(Work request):
Quote exactly and only this range of lines in the data below: the line that holds "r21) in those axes" to the line that holds "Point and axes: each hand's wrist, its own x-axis", both included.

######

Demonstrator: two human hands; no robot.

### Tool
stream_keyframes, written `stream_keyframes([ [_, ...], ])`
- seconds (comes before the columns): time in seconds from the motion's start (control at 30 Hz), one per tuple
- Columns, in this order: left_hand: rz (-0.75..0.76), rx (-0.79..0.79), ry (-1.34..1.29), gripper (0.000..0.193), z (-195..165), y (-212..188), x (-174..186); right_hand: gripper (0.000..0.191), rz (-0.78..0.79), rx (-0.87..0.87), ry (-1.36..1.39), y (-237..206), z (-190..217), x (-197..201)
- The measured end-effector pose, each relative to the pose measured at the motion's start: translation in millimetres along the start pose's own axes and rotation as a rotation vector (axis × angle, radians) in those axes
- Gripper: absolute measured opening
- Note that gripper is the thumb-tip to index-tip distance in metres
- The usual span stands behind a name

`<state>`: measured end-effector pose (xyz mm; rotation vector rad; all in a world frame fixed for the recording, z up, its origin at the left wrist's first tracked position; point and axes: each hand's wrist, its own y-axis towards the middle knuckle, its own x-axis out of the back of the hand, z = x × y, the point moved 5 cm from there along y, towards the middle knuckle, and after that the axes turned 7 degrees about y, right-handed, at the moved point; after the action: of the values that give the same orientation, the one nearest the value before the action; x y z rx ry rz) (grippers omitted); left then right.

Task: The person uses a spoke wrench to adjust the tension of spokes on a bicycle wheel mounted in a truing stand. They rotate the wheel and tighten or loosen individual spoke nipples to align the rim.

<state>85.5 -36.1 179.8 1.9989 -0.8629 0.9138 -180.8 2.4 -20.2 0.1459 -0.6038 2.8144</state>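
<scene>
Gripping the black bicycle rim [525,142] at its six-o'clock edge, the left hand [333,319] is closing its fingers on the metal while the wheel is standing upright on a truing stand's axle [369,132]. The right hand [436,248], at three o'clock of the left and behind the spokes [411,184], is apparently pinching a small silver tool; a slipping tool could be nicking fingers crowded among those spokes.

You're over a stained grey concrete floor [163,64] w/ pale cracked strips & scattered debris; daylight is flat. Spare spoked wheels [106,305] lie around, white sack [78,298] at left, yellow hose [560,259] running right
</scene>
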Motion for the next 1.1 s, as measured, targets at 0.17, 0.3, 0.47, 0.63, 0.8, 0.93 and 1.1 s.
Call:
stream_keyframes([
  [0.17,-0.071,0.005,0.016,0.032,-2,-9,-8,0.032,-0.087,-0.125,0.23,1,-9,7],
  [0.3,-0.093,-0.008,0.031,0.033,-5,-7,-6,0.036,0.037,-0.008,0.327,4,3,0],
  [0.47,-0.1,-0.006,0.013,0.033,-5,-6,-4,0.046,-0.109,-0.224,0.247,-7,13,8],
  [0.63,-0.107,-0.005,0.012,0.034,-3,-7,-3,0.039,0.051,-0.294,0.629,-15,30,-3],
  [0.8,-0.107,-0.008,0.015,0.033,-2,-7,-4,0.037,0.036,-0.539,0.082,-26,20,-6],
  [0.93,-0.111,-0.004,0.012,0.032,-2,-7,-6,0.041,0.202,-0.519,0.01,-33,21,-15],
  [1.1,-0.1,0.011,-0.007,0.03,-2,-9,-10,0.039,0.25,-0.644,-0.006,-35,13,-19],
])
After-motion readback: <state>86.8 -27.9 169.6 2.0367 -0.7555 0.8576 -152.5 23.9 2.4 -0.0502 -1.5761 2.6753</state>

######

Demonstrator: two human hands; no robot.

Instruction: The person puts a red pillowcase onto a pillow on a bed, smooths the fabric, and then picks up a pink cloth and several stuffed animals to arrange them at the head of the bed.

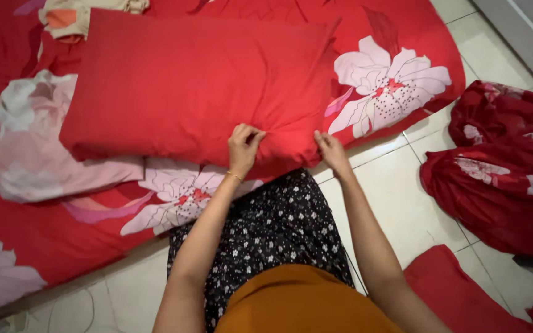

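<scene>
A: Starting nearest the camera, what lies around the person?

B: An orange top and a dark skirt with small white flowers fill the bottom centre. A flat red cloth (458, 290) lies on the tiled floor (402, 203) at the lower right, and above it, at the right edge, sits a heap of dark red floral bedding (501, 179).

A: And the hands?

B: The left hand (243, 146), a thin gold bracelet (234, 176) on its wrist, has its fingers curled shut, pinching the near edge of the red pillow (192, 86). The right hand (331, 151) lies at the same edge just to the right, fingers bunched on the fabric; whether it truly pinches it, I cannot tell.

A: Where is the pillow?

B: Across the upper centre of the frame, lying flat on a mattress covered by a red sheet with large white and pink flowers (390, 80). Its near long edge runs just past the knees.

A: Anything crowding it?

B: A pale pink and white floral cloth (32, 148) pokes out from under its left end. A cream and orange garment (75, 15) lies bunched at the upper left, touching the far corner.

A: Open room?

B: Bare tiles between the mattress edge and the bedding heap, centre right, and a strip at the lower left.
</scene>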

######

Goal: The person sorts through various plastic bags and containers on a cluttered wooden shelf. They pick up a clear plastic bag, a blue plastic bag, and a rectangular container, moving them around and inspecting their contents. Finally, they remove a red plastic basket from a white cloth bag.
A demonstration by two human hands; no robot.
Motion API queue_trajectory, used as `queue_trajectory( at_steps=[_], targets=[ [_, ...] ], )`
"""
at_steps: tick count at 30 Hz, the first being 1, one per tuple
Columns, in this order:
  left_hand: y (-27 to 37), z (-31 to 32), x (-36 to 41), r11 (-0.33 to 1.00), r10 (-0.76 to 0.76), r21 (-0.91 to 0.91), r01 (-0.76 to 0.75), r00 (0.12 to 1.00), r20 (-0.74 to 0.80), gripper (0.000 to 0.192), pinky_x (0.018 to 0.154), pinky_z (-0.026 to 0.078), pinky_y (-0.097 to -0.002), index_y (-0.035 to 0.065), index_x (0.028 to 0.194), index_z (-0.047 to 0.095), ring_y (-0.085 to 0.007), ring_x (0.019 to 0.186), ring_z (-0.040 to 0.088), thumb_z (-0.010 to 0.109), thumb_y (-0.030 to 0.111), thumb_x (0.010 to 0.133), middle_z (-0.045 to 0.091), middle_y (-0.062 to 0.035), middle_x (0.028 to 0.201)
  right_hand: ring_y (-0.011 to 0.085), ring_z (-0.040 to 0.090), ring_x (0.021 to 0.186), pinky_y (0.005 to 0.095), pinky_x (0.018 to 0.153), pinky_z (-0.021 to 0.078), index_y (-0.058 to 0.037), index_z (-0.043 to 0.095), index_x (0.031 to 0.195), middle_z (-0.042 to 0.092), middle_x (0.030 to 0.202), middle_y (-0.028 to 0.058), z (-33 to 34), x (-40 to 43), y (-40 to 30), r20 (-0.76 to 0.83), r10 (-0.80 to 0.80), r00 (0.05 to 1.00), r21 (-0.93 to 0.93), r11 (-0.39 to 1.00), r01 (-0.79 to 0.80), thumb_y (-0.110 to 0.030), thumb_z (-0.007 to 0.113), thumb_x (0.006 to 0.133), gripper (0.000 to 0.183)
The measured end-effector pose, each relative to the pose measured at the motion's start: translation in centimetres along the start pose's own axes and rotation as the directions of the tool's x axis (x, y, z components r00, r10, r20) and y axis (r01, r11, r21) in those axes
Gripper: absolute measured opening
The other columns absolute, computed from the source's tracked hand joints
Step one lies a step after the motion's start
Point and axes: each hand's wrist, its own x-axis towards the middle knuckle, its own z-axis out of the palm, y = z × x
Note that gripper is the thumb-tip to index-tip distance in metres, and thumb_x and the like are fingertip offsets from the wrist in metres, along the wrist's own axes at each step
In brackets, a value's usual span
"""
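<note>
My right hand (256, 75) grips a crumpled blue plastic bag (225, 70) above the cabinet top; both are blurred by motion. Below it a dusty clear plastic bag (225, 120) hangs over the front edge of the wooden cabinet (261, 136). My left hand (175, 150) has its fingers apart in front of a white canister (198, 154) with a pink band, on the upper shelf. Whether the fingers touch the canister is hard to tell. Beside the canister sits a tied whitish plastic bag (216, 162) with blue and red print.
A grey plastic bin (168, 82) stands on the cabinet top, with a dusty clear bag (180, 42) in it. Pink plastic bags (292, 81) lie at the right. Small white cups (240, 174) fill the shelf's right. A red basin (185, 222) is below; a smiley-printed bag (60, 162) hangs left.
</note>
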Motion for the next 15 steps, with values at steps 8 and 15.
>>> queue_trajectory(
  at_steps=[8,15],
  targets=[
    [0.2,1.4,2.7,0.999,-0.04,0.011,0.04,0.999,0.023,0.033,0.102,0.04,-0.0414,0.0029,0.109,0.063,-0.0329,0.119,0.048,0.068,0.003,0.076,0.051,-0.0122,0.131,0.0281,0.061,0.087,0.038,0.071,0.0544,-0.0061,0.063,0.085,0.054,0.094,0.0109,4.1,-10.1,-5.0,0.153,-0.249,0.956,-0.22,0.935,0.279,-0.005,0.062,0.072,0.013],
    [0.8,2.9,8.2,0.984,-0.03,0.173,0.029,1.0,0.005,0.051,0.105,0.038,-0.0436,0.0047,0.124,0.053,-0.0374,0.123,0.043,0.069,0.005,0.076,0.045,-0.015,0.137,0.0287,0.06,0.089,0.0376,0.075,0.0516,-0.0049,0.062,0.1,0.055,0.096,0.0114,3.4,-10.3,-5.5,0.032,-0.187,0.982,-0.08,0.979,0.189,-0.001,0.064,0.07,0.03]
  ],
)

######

(Result below):
The measured end-effector pose, each relative to the pose measured at the motion's start: translation in centimetres along the start pose's own axes and rotation as the directions of the tool's x axis (x, y, z components r00, r10, r20) and y axis (r01, r11, r21) in those axes
Gripper: absolute measured opening
The other columns absolute, computed from the source's tracked hand joints
Step one lies a step after the motion's start
Point and axes: each hand's wrist, its own x-axis towards the middle knuckle, its own z-axis out of the palm, y = z × x

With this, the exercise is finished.